What angers me most of all is that I should have known better. I
worked for the Better Business Bureau in Miami years ago and
learned about rip-offs, bait-and-switch ads, pyramid schemes and
other deceitful practices by unscrupulous merchandisers. Caveat
Emptor. Let the buyer beware is a timeless warning that is still
worth heeding.
I may have made some errors in judgment but I'm still pretty
sharp about some shady and potentially lethal scams still making
the rounds. These schemes target senior citizens who tend to be
more trusting than the average consumer.
Just last week I received a telemarketing call from a woman
claiming to be from a local telephone service. She was offering
Bell Atlantic customers a remarkable monthly price of $49 for
regional calling, caller id voice-mail and insisted that no
interruption in current service would be necessary. I was
definitely interested because I am paying over $100 a month now
in basic services.
I decided to listen to the pitch and when she switched me over to
her supervisor to complete the transaction, he then added that
all he needed was my social security number, my mother's maiden
name and the date of my birth. When I refused and told him that I
never give that information out over the phone, he hung up.

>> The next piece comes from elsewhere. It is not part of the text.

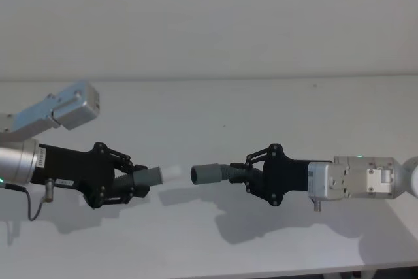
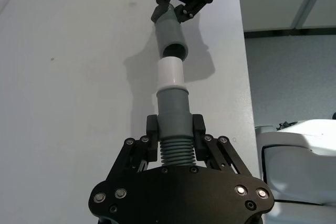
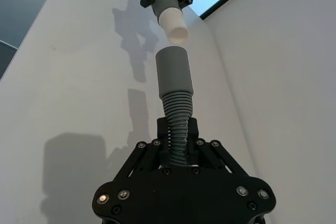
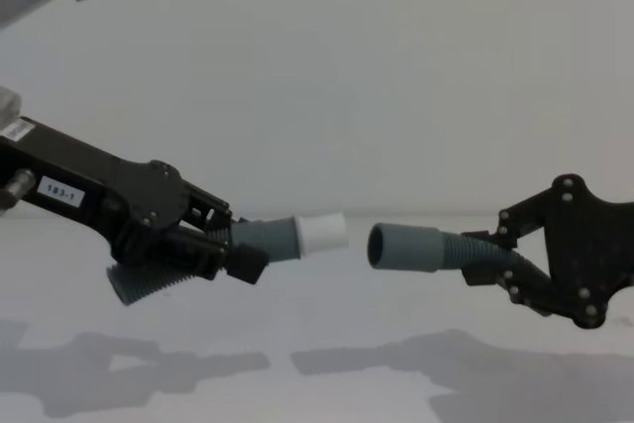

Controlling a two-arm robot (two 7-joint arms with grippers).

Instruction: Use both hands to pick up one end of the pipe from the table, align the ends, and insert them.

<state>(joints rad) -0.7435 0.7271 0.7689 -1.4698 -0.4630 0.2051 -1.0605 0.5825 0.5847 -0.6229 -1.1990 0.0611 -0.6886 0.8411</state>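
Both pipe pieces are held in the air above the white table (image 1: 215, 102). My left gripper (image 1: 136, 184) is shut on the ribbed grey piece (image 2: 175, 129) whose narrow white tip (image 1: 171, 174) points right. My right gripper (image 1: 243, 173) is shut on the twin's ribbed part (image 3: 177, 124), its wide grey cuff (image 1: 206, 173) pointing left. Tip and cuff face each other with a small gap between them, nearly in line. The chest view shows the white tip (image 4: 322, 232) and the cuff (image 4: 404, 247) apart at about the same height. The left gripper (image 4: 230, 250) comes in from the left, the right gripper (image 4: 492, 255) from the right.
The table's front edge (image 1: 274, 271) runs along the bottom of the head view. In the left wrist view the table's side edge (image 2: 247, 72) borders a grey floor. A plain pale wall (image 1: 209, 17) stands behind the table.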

Warning! Never, ever give this information over the phone. This
is all the information that con-artists need to access or apply
for bogus or legit credit cards. I can't stress enough the
importance of keeping one's social security number private.
Oh and incidentally, those psychic hot lines advertise for
``psychics'' in the local want-ads. I know someone who was hired
and trained for this position and she was given a list of typical
responses to caller's question that would give an impression of
psychic ability. She is not a psychic and finally quit because
she felt guilty about scamming innocent, desperate callers.
Remember, most people with genuine psychic ability do not sell
their services over the phone.
Some products do work and I'd like to recommend to anyone caring
for a bedridden loved one, No Rinse shampoo. This space age
product is found in some pharmacies or camping goods stores. You
simply pour it on the patient's head and towel-dry the hair. No
rinsing is required. It really keeps hair smelling clean between
full baths. It's made caring for my mother-in-law so much easier.
I hope I've been able to save you some money and I'd love to hear
from anyone who has actually used an oven cleaner that's
odorless, safe and does not require any effort on my part
whatsoever. Hope does spring eternal.